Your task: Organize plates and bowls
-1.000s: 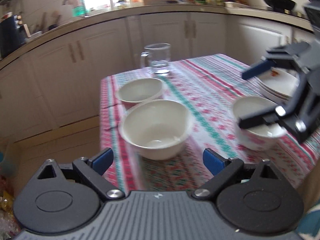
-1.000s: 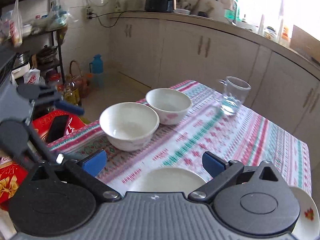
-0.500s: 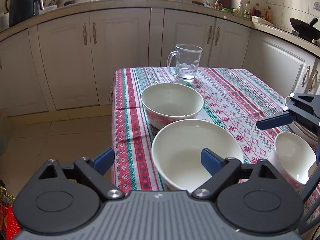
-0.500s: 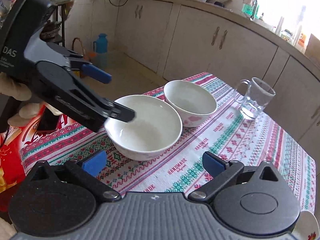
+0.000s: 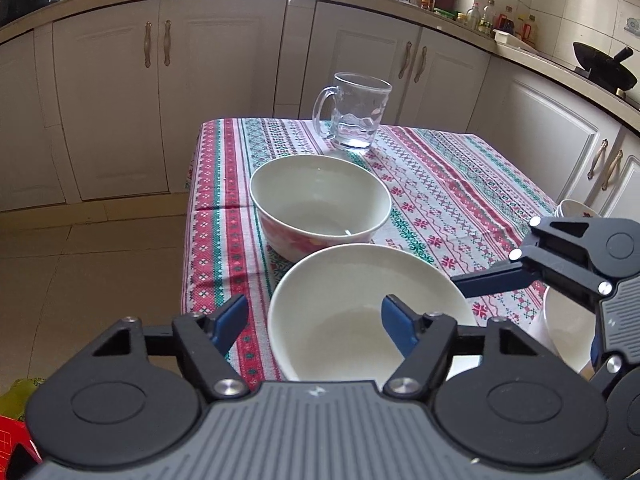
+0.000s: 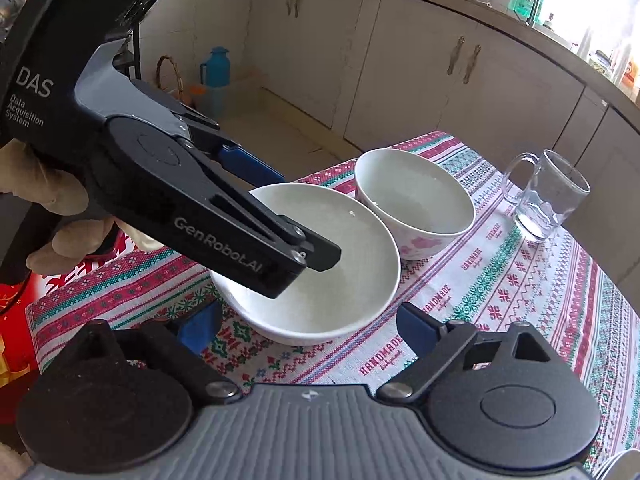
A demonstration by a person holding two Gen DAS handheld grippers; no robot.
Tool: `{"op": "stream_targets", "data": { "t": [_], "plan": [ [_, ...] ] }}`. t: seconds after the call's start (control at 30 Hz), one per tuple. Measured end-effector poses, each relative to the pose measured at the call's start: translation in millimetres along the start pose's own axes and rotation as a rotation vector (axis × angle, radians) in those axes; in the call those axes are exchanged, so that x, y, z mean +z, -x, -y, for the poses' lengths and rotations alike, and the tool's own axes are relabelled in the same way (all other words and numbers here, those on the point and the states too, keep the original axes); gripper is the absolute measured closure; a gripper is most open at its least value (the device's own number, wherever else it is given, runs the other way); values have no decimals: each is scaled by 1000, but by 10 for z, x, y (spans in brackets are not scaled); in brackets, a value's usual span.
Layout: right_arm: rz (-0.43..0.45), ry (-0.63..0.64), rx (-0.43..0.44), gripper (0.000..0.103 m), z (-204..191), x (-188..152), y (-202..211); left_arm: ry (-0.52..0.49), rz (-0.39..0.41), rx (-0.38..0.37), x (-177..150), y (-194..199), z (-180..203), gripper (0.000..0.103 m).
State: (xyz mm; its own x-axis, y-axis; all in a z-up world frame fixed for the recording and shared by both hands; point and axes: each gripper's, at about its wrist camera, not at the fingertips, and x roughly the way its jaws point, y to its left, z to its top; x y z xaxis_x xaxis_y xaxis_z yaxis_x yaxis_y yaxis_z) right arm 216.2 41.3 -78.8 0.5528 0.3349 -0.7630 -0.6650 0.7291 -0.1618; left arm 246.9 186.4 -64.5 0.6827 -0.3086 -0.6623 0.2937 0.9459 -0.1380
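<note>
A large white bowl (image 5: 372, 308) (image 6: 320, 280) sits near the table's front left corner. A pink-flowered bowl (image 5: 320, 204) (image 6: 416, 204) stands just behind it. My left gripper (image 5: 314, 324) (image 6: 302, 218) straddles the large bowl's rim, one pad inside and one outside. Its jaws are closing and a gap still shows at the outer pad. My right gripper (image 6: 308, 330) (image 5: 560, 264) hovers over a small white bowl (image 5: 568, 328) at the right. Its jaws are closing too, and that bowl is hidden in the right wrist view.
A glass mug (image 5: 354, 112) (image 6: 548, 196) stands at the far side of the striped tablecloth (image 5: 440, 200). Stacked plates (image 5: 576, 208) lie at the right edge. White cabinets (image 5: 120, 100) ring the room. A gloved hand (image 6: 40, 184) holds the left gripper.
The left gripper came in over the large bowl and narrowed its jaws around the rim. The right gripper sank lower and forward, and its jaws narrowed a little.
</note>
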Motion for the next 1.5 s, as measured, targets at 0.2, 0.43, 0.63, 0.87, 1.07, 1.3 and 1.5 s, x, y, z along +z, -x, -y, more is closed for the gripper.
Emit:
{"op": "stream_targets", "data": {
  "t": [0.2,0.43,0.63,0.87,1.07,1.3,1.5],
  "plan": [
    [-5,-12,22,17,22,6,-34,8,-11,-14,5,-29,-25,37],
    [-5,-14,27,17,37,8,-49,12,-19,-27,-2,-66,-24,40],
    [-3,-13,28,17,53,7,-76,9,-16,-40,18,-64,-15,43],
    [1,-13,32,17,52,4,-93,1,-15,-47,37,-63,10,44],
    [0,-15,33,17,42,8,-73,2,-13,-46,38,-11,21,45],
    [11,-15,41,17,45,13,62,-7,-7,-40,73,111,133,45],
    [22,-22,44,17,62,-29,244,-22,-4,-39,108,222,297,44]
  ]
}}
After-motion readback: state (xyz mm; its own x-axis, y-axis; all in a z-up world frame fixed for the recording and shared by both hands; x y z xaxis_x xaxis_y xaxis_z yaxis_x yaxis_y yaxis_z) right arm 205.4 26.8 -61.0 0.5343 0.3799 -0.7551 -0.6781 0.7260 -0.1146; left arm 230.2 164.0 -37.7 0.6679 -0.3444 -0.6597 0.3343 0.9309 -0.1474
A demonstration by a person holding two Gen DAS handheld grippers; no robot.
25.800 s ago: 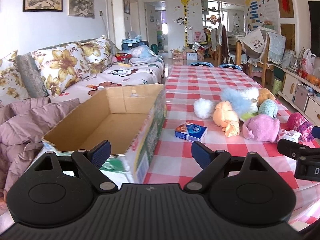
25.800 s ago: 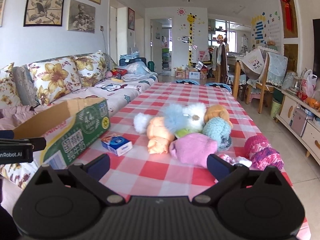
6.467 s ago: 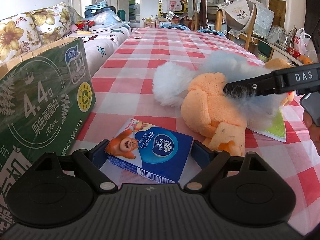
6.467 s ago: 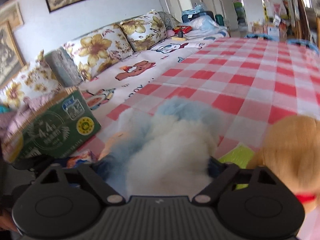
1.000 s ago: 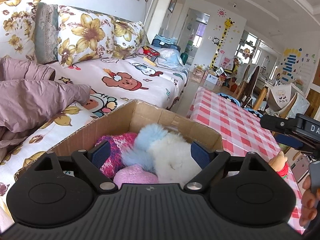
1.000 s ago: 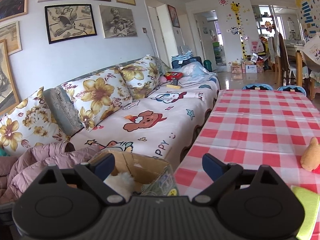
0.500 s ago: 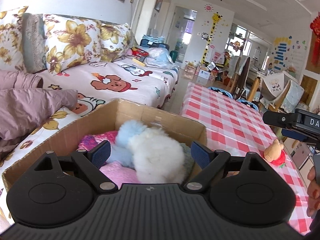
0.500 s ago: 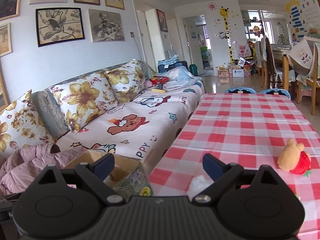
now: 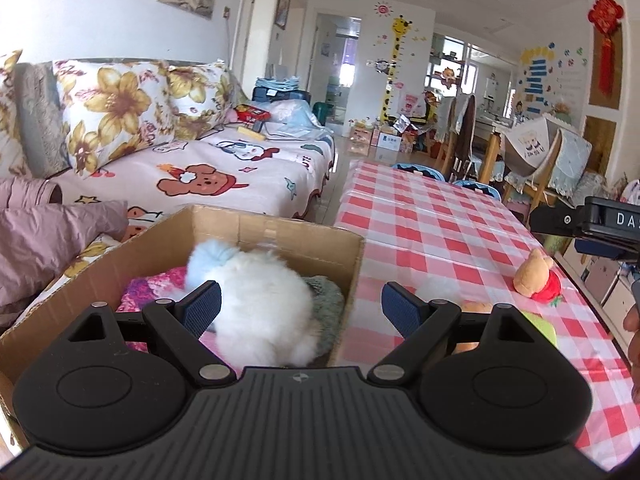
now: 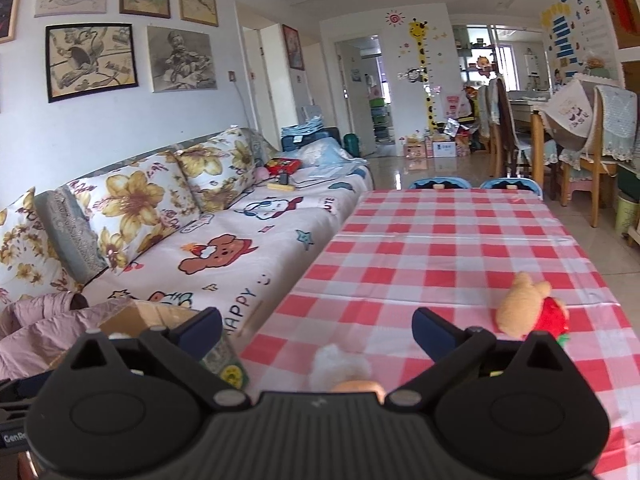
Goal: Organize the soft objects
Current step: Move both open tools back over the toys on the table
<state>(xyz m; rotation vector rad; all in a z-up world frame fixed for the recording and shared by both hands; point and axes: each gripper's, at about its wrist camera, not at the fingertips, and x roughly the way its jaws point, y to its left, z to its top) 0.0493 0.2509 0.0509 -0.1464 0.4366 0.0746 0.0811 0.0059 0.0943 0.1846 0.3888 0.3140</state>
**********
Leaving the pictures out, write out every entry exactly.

Your task: Organize plates and bowls
-1.000s: 
-1.000s: 
-0.500s: 
-0.500s: 
+0.000s: 
+0.000s: 
A demonstration by a person holding two Gen DAS handheld grippers; no robot.
Tool: `{"op": "stream_targets", "data": { "t": [_], "plan": [ [_, ...] ] }}`. t: seconds after the call's start (control at 30 Hz), one per tuple. Measured end-effector poses, each relative to the pose measured at the call's start: translation in millimetres along the start pose's own axes and rotation as a rotation vector (axis × angle, radians) in those axes; in the call those axes are exchanged, so that x, y, z mean +z, -x, -y, for the poses' lengths and rotations alike, and the tool's own axes are relabelled in the same way (all other words and numbers here, those on the point and the states too, keep the original axes); gripper is the absolute measured closure; a gripper is most open at its least value (the device's own number, wherever else it is given, runs the other way); values have no decimals: each is scaled by 1000, but by 10 for z, x, y (spans in brackets are not scaled); in brackets, a value's usual span.
Layout: right_arm: rz (-0.43..0.45), ry (-0.63..0.64), rx (-0.43..0.44), gripper (0.000..0.103 m), z (-204..191), x (-188..152), y (-202..211); left_arm: ry (-0.52..0.49), rz (-0.39..0.41), rx (-0.38..0.37), x (-177..150), y (-194..199), z (-180..203), gripper (0.000..0.103 m).
State: (xyz mm; its own x-axis, y-axis; all in a z-up world frame fixed for the recording and shared by both hands; point and axes: each gripper's, at about its wrist camera, not at the fingertips, and x roughly the way its jaws point, y to its left, z to its top; x y z xaxis_x xaxis_y xaxis_z yaxis_x yaxis_y yaxis_z) right arm 216.2 41.3 -78.8 0.5528 0.3349 -0.7630 -0.6650 0.7291 -0.1618; left arm 246.9 186.4 -64.5 0.6827 -0.3086 -0.6623 0.2937 0.9459 -0.1380
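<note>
A large white bowl (image 5: 372, 308) (image 6: 320, 280) sits near the table's front left corner. A pink-flowered bowl (image 5: 320, 204) (image 6: 416, 204) stands just behind it. My left gripper (image 5: 314, 324) (image 6: 302, 218) straddles the large bowl's rim, one pad inside and one outside. Its jaws are closing and a gap still shows at the outer pad. My right gripper (image 6: 308, 330) (image 5: 560, 264) hovers over a small white bowl (image 5: 568, 328) at the right. Its jaws are closing too, and that bowl is hidden in the right wrist view.
A glass mug (image 5: 354, 112) (image 6: 548, 196) stands at the far side of the striped tablecloth (image 5: 440, 200). Stacked plates (image 5: 576, 208) lie at the right edge. White cabinets (image 5: 120, 100) ring the room. A gloved hand (image 6: 40, 184) holds the left gripper.
The left gripper came in over the large bowl and narrowed its jaws around the rim. The right gripper sank lower and forward, and its jaws narrowed a little.
</note>
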Motion for the next 1.5 s, as measured, targets at 0.2, 0.43, 0.63, 0.87, 1.07, 1.3 and 1.5 s, x, y, z along +z, -x, -y, more is closed for the gripper.
Emit:
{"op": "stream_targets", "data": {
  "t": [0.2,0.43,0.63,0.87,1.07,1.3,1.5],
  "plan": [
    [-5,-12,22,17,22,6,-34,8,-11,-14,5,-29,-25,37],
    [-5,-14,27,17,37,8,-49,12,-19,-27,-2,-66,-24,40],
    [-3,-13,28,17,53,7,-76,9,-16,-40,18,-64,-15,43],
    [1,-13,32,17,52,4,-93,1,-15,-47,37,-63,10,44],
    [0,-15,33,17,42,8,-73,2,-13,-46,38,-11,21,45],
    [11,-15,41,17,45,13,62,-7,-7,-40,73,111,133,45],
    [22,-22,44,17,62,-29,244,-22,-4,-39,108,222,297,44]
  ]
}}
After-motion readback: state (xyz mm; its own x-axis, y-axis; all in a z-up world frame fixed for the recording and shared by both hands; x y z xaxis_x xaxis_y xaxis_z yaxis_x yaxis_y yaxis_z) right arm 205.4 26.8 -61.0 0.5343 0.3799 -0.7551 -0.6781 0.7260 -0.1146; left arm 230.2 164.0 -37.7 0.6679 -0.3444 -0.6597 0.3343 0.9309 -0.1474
A demonstration by a person holding two Gen DAS handheld grippers; no robot.
25.800 s ago: 
25.800 s ago: 
6.467 s ago: 
6.467 s ago: 
1.000 s ago: 
1.000 s ago: 
0.500 s ago: 
0.500 s ago: 
now: 
now: 
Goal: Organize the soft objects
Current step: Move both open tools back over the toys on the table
<state>(xyz m; rotation vector rad; all in a z-up world frame fixed for the recording and shared by both hands; point and axes: each gripper's, at about its wrist camera, not at the fingertips, and x roughly the way its jaws point, y to its left, z to its top) 0.0493 0.2509 0.0509 -0.1464 0.4366 0.0746 0.0811 0.0059 0.0943 0.1846 0.3888 0.3140</state>

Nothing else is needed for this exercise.